**Requirement:**
Copy without pictures. Please restate each line of the listing exactly.

**Information shown:**
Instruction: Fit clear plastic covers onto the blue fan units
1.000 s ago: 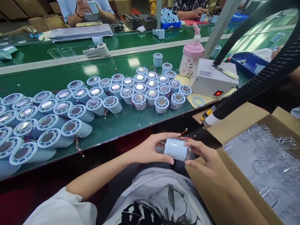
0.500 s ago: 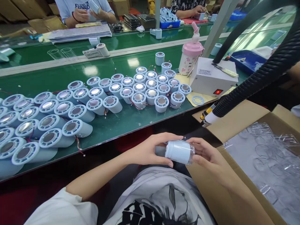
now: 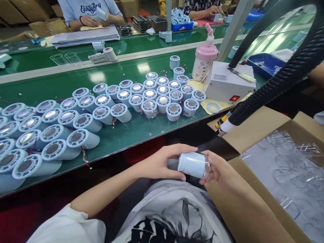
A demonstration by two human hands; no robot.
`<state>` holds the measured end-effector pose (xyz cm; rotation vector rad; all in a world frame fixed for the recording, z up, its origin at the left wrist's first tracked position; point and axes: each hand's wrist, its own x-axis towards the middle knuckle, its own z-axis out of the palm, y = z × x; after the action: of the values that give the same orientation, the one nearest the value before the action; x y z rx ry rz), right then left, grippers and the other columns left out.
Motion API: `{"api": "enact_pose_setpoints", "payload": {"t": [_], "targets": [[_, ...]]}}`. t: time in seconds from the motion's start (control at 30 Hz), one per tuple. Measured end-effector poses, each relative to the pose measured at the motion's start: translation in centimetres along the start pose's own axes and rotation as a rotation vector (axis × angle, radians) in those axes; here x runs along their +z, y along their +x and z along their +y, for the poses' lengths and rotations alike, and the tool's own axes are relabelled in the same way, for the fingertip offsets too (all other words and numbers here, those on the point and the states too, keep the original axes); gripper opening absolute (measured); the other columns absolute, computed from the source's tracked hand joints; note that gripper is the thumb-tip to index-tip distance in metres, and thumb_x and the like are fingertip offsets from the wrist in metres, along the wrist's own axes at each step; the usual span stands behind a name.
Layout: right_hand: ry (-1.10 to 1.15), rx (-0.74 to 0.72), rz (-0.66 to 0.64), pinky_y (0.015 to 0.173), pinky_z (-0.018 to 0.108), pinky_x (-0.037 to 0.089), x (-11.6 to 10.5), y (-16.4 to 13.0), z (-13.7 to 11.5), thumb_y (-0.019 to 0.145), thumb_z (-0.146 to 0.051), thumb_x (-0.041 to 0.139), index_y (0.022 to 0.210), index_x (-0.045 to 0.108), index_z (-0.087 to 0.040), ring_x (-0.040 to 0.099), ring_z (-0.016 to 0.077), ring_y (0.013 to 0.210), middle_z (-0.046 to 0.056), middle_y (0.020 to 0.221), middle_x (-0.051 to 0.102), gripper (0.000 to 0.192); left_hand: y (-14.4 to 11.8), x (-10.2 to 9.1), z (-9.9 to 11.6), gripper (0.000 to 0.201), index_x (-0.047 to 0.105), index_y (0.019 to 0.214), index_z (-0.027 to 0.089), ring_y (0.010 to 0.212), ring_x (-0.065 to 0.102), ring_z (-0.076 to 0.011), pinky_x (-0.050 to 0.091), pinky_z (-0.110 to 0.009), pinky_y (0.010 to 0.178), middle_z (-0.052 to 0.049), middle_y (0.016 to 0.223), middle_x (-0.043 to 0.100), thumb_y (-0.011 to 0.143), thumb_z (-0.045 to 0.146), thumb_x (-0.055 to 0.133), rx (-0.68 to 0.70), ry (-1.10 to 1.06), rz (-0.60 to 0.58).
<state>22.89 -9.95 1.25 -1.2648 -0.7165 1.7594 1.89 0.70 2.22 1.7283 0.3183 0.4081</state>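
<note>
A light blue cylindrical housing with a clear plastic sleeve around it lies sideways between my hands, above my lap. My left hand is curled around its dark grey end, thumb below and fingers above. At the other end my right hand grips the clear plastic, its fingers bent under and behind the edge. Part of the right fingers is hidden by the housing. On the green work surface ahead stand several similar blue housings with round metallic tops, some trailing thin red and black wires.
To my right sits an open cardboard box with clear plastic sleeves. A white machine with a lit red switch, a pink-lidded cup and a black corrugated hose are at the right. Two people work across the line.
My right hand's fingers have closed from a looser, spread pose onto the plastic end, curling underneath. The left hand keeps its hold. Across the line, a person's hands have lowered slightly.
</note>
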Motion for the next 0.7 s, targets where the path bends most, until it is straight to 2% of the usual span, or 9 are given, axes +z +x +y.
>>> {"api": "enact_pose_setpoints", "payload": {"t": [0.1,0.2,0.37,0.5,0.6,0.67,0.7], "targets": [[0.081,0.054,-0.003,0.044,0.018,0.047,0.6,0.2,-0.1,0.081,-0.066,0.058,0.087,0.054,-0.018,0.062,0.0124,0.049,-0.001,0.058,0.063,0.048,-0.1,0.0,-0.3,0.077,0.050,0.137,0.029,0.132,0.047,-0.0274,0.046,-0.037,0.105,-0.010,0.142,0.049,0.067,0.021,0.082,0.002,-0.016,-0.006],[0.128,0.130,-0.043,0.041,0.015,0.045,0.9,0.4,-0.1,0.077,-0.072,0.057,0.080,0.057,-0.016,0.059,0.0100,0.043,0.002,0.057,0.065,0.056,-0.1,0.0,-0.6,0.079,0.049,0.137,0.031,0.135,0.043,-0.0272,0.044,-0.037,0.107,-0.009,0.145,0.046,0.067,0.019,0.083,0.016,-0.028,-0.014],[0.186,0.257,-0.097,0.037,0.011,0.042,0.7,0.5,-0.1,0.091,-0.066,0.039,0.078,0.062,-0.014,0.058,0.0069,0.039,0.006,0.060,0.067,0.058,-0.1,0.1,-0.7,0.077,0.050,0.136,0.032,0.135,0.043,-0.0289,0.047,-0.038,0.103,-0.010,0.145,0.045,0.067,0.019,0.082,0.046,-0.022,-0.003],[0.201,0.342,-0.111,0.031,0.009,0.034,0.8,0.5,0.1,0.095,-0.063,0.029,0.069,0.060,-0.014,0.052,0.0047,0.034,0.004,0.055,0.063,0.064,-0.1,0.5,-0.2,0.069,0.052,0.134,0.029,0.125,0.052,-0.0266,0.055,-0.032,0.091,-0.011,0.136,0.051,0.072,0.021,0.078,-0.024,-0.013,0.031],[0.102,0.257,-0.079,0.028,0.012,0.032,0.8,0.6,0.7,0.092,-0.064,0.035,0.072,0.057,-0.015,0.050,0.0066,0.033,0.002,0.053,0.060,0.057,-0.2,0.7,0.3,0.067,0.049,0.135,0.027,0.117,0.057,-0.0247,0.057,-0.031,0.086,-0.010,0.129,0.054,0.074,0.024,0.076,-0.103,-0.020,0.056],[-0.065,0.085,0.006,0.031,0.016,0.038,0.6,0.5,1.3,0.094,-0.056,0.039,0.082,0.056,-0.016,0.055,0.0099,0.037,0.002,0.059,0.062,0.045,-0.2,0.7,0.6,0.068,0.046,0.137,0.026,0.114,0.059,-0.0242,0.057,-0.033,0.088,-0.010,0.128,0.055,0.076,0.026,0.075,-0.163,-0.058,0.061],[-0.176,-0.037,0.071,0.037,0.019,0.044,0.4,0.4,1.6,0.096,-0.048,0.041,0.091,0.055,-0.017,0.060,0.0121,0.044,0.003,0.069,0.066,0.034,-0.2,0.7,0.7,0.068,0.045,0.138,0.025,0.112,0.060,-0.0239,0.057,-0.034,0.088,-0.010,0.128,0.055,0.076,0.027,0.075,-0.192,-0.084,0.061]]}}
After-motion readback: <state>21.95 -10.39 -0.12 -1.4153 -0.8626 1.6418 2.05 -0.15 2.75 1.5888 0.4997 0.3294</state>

**Task output:**
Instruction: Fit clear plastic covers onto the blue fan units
1.000 s ago: 
0.500 s ago: 
now: 
A demonstration by two human hands; no robot.
`<state>` holds the measured end-effector pose (xyz cm; rotation vector rad; all in a world frame fixed for the recording, z up, its origin at the left wrist's first tracked position; point and axes: each hand's wrist, its own x-axis towards the middle knuckle, its own z-axis out of the palm, y = z × x; after the action: of the values that give the same orientation, the one nearest the value before the action; x y z rx ry rz), right then left, grippers and the other columns left out.
Motion API: `{"api": "enact_pose_setpoints", "payload": {"t": [_], "targets": [[_, ...]]}}`. t: time in seconds from the motion's start (control at 30 Hz), one per tuple. Measured end-effector poses, each relative to the pose measured at the motion's start: translation in centimetres along the start pose's own axes and rotation as a rotation vector (axis × angle, radians) in those axes; here x runs along their +z, y along their +x and z along their +y, for the poses' lengths and rotations alike, and the tool's own axes are relabelled in the same way, for the fingertip offsets too (all other words and numbers here, those on the point and the states too, keep the original axes); gripper opening absolute (measured); the other columns absolute, computed from the source's tracked hand joints; note that gripper is the thumb-tip to index-tip distance in metres, and thumb_x and the like are fingertip offsets from the wrist in metres, along the wrist's own axes at each step; the usual span stands behind a name.
Layout: right_hand: ry (-1.10 to 1.15), rx (-0.74 to 0.72), rz (-0.66 to 0.64), pinky_y (0.015 to 0.173), pinky_z (-0.018 to 0.108), pinky_x (-0.037 to 0.089), x (-11.6 to 10.5), y (-16.4 to 13.0), z (-13.7 to 11.5), thumb_y (-0.019 to 0.145), thumb_z (-0.146 to 0.051), thumb_x (-0.041 to 0.139), index_y (0.022 to 0.210), index_x (-0.045 to 0.108), index_z (-0.087 to 0.040), ring_x (-0.040 to 0.099), ring_z (-0.016 to 0.077), ring_y (0.013 to 0.210), middle_z (-0.046 to 0.056), middle_y (0.020 to 0.221), middle_x (-0.051 to 0.102), gripper (0.000 to 0.192); left_hand: y (-14.4 to 11.8), x (-10.2 to 9.1), z (-9.9 to 11.6), gripper (0.000 to 0.201), index_x (-0.047 to 0.105), index_y (0.019 to 0.214), index_z (-0.027 to 0.089), ring_y (0.010 to 0.212), ring_x (-0.065 to 0.102), ring_z (-0.076 to 0.011), pinky_x (-0.050 to 0.091), pinky_z (-0.110 to 0.009), pinky_y (0.010 to 0.178), middle_z (-0.052 to 0.049), middle_y (0.016 to 0.223), middle_x (-0.043 to 0.100), thumb_y (-0.011 to 0.143), thumb_z (-0.045 to 0.146), thumb_x (-0.055 to 0.133), rx (-0.68 to 0.70), ry (-1.10 to 1.06), rz (-0.60 to 0.58).
<state>22.89 -9.95 1.25 -1.2648 -0.7165 1.7594 1.89 0.70 2.22 1.7283 0.3183 0.4081</state>
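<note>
A light blue cylindrical housing with a clear plastic sleeve around it lies sideways between my hands, above my lap. My left hand is curled around its dark grey end, thumb below and fingers above. At the other end my right hand grips the clear plastic, its fingers bent under and behind the edge. Part of the right fingers is hidden by the housing. On the green work surface ahead stand several similar blue housings with round metallic tops, some trailing thin red and black wires.
To my right sits an open cardboard box with clear plastic sleeves. A white machine with a lit red switch, a pink-lidded cup and a black corrugated hose are at the right. Two people work across the line.
My right hand's fingers have closed from a looser, spread pose onto the plastic end, curling underneath. The left hand keeps its hold. Across the line, a person's hands have lowered slightly.
</note>
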Motion for the next 0.7 s, targets where the path bends most, until it is straight to 2% of the usual span, or 9 are given, axes +z +x +y.
>>> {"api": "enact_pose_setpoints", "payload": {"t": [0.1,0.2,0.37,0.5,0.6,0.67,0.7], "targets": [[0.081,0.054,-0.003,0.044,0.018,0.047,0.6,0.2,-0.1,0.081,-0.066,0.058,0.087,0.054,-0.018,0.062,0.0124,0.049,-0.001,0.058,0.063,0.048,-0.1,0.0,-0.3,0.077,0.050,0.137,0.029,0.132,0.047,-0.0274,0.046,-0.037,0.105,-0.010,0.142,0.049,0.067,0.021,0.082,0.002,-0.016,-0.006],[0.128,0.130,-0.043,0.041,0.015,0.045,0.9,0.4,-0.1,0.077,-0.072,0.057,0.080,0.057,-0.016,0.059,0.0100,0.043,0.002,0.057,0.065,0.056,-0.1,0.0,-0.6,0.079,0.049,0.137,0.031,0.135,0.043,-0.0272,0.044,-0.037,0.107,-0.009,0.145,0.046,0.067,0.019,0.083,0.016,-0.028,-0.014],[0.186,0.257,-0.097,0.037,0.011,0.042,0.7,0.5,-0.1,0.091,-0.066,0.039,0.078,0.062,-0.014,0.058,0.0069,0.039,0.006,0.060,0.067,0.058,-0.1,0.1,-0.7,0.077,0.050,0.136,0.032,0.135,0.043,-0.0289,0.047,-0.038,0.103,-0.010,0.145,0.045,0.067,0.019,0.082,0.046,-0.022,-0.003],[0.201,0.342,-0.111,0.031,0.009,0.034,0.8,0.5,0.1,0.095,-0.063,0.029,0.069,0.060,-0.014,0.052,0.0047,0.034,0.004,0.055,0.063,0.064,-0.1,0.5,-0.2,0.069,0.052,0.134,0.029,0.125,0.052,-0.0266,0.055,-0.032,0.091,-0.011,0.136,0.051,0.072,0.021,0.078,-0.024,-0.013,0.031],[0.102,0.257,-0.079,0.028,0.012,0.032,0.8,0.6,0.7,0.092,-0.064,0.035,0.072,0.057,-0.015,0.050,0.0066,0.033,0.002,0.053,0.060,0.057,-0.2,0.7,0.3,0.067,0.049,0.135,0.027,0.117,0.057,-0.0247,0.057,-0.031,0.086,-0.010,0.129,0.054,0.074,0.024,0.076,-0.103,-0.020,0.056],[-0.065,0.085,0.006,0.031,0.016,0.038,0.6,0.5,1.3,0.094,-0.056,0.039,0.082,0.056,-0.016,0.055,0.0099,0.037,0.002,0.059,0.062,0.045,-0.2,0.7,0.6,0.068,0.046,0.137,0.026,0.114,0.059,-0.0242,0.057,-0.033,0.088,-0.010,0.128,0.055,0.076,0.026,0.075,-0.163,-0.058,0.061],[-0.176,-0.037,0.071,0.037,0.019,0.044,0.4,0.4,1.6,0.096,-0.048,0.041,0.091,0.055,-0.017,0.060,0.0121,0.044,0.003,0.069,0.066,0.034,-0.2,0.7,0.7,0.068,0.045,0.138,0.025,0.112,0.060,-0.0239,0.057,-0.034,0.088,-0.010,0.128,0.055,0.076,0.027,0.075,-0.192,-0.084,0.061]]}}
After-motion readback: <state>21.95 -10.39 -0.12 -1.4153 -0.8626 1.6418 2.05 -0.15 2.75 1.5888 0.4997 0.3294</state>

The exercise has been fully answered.